Fellows’ clinical responsibilities include patient evaluation and management, call-backs, communication with patients and referring physicians and preparation for conferences. The fellows are also trained to develop skills in various clinical rating scales, interpretation of whole exome and whole genome sequencing and other genetic tests, botulinum toxin (BoNT) injections, and programming of patients with deep brain stimulation (DBS). They are also directly involved in teaching medical students and neurology residents and participate in a variety of outreach programs.
Although fellows spend nearly all their time in the Parkinson’s Disease Center and Movement Disorders Clinic on the ninth floor of McNair building, they also attend an outpatient Smith Clinic in Harris Health System, where they evaluate and manage patients under the direct supervision of one of the PDCMDC faculty.

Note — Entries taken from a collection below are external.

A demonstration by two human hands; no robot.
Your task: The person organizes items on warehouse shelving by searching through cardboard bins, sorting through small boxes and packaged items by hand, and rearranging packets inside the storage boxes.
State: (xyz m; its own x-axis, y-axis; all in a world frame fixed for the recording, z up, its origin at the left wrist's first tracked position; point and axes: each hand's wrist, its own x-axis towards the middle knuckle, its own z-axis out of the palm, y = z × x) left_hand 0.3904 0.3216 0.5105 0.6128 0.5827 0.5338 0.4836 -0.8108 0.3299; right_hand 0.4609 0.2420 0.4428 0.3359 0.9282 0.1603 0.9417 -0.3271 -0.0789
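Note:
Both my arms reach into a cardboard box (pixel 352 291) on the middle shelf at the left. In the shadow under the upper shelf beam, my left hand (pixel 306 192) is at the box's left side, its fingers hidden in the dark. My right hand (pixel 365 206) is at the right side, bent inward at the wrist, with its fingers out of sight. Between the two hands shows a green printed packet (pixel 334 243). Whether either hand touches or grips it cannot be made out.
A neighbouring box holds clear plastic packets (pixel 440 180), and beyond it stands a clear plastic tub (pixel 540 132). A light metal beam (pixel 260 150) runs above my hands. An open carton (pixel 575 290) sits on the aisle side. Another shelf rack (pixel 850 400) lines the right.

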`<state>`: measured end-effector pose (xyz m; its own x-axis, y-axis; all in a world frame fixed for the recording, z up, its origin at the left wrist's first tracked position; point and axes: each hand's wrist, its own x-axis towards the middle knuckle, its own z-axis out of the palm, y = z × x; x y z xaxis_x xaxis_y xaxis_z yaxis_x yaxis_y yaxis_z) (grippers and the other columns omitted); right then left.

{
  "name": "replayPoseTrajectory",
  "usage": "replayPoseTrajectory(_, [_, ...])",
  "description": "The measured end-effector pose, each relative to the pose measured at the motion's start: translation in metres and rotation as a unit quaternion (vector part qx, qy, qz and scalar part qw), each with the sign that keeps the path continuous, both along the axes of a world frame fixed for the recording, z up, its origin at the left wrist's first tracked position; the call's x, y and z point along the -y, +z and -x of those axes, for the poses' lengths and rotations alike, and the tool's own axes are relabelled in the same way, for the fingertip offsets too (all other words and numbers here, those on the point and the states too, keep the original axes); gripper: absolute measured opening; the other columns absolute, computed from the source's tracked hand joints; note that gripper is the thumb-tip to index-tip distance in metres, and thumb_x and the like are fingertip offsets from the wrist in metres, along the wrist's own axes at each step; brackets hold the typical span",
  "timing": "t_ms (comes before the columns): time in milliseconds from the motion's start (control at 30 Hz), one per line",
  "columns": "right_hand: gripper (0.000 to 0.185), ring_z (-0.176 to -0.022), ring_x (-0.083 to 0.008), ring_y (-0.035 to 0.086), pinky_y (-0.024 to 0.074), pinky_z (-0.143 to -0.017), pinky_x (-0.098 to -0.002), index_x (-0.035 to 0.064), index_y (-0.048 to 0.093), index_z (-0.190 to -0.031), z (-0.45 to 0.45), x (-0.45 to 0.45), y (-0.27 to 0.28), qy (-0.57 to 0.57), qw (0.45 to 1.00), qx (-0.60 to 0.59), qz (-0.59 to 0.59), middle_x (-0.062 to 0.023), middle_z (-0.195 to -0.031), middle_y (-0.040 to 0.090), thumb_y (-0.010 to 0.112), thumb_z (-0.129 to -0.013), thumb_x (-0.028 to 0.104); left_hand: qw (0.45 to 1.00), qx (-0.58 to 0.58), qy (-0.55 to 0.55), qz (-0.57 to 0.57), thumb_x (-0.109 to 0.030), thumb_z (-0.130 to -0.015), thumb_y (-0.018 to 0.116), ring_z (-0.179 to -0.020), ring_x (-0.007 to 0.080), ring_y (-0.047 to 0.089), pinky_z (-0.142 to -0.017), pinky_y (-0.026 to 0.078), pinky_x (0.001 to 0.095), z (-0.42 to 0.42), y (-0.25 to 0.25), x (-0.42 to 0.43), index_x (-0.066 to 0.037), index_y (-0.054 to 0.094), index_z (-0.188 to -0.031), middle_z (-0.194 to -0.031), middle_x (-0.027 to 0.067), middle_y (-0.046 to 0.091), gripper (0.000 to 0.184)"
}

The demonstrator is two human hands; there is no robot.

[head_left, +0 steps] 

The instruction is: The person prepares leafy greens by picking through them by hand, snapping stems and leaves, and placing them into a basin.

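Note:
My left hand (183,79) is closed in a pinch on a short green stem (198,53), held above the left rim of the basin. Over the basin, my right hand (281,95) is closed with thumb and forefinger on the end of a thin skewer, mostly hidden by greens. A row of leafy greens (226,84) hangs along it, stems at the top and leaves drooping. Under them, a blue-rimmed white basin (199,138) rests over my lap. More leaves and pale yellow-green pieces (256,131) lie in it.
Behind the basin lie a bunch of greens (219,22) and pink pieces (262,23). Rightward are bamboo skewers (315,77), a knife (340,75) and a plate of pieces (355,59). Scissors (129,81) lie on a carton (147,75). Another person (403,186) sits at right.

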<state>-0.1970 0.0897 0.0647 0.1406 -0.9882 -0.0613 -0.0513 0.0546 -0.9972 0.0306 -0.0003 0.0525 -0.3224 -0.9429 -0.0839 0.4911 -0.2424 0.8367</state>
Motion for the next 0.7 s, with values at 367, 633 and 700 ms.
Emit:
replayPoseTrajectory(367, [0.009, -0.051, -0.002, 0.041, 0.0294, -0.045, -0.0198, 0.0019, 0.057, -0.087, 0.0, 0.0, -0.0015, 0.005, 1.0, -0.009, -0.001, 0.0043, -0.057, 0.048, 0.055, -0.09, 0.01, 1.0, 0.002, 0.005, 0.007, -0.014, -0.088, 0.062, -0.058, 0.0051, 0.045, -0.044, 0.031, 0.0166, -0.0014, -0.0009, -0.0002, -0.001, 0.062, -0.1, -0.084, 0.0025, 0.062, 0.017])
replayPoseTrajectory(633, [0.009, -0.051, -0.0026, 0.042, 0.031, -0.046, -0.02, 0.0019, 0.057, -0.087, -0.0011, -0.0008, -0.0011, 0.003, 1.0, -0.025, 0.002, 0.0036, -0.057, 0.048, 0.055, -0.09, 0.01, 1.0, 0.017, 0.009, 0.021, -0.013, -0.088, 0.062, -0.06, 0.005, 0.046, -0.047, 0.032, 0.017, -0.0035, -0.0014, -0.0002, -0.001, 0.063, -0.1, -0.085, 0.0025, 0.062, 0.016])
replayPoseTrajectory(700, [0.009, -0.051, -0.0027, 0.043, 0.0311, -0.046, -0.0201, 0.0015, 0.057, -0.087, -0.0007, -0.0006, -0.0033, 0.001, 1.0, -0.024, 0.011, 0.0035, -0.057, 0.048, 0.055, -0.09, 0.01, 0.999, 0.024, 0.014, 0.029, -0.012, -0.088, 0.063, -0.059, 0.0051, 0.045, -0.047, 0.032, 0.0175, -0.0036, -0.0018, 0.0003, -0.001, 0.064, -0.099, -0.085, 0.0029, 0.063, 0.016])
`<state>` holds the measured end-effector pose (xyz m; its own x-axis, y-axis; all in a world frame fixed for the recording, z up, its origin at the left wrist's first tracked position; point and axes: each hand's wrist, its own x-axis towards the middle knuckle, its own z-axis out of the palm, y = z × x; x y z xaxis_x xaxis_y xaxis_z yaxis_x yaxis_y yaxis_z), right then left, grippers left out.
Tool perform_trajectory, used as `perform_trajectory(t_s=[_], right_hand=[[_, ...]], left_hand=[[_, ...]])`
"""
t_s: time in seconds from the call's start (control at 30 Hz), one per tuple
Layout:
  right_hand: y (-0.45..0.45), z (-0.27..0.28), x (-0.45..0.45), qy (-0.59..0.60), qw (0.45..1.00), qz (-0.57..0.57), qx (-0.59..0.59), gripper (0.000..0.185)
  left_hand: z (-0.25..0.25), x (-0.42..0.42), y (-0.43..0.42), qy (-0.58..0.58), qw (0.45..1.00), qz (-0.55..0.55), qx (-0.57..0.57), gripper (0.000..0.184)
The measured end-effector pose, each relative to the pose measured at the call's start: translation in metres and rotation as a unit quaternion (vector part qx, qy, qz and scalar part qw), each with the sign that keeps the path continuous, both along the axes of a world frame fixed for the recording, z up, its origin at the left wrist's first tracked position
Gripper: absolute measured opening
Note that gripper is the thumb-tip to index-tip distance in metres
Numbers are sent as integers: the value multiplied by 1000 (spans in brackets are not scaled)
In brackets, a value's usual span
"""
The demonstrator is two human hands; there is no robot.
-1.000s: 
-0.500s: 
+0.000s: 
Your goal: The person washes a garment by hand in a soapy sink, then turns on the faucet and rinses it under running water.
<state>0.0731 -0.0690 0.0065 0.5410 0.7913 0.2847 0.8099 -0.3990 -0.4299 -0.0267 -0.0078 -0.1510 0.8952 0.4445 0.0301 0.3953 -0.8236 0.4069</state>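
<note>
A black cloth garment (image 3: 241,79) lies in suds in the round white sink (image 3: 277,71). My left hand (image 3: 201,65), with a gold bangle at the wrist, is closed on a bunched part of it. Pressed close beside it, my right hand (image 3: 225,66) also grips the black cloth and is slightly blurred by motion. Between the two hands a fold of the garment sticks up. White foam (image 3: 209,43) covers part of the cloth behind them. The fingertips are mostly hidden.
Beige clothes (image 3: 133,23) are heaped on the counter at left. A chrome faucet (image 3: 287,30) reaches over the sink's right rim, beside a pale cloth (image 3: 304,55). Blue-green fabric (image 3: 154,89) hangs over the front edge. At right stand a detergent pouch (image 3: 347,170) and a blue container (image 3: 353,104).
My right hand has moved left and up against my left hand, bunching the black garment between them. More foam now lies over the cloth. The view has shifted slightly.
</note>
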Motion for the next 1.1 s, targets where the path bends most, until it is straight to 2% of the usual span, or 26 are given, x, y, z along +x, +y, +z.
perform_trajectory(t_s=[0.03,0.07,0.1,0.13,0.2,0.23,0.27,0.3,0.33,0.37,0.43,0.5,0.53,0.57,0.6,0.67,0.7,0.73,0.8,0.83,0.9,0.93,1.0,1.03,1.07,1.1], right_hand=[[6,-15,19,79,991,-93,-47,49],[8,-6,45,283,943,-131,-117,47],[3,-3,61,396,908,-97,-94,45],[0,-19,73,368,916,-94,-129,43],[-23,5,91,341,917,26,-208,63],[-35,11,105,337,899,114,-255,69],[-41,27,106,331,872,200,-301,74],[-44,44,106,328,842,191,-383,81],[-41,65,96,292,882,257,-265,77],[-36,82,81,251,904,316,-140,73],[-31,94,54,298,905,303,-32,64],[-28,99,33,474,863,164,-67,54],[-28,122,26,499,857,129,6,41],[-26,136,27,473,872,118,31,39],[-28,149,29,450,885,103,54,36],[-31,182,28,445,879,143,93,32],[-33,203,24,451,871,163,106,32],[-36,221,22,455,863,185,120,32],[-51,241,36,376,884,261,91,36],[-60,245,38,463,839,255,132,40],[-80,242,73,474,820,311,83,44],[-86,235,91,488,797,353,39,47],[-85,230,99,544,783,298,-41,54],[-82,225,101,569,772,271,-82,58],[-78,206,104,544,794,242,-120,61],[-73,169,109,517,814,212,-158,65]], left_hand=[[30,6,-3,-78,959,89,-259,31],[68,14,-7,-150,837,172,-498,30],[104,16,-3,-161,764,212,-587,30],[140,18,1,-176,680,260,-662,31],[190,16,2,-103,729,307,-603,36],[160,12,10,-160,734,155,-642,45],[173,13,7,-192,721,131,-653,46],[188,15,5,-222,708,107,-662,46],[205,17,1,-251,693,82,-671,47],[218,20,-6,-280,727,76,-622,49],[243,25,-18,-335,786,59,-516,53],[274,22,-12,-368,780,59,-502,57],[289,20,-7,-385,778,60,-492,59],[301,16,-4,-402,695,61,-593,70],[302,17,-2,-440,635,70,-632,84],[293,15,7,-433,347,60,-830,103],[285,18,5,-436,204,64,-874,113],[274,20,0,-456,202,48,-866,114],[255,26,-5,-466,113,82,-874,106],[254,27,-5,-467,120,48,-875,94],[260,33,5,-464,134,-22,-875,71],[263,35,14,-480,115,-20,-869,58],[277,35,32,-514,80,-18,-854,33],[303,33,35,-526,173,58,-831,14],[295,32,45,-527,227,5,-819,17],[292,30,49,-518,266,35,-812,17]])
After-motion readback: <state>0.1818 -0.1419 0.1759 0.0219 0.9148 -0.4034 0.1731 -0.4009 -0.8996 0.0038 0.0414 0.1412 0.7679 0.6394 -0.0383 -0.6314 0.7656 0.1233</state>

Fellows who obtain a Texas medical license receive faculty appointments as instructors in neurology. This allows them to have their own half-day follow-up clinic in which they develop independent clinical judgment and decision-making, skills necessary for future practice as movement disorders specialists. The follow-up evaluation of new patients provides each fellow the opportunity to see how their conditions changed based on the treatment initially prescribed in close consultation with the attending. The fellows also review patient’s laboratory tests and respond to their questions posted on MyChart or by voice or e-mail messages. This positive training experience by the fellows during their MDFTP was reviewed in an article, authored by some of the past fellows: Adam et al. Education Research: Patient telephone calls in a movement disorders center: Lessons in physician-trainee education. Neurology 2009;73:e50-2.
Through a one-on-one mentoring, weekly teaching video rounds (which also include pediatric cases from Texas Children’s Hospital (TCH), monthly journal clubs, deep brain stimulation consensus conferences, genetics meetings, and many other teaching conferences the fellows acquire skills in phenomenology, pathophysiology, and therapeutics of all types of movement disorders.
Fellows also participate in and initiate research projects; publish original articles, reviews and book chapters and present abstracts at national and international conferences.
- Evaluating primarily new patients in the clinic and in the hospital and providing follow-up information to referring physicians, describing our findings and therapeutic recommendations.
- Gaining an understanding of the biochemical, pharmacologic, genetic, and physiologic mechanisms of the various movement disorders.
- Learning about therapeutic approaches used to alleviate these disorders, including developing skills in botulinum toxin injections and programming patients after deep brain stimulation surgery.
- Becoming familiar with various clinical rating scales and videotape protocols; developing and managing a computer database for various movement disorders and research projects.
- Participating in ongoing clinical research projects conducted in the BCM Movement Disorders Clinic.
- Reviewing literature, participating in, conducting, and preparing educational material (e.g. videotapes), for video rounds, movement disorder conferences, journal clubs and other educational activities.
- Preparing abstracts and scientific papers and presenting research data at scientific meetings; preparing research grant proposals for funding by NIH and other agencies and foundations.
- Analyzing, summarizing, and critiquing published articles; working with the movement disorder nurse coordinators and other research staff in facilitating various research studies.
- Videotaping patients and participate in specimen collections (CSF, blood, urine).
- Evaluating patients on the consultation service and performing pre-operative and post-operative assessments on patients undergoing surgical interventions.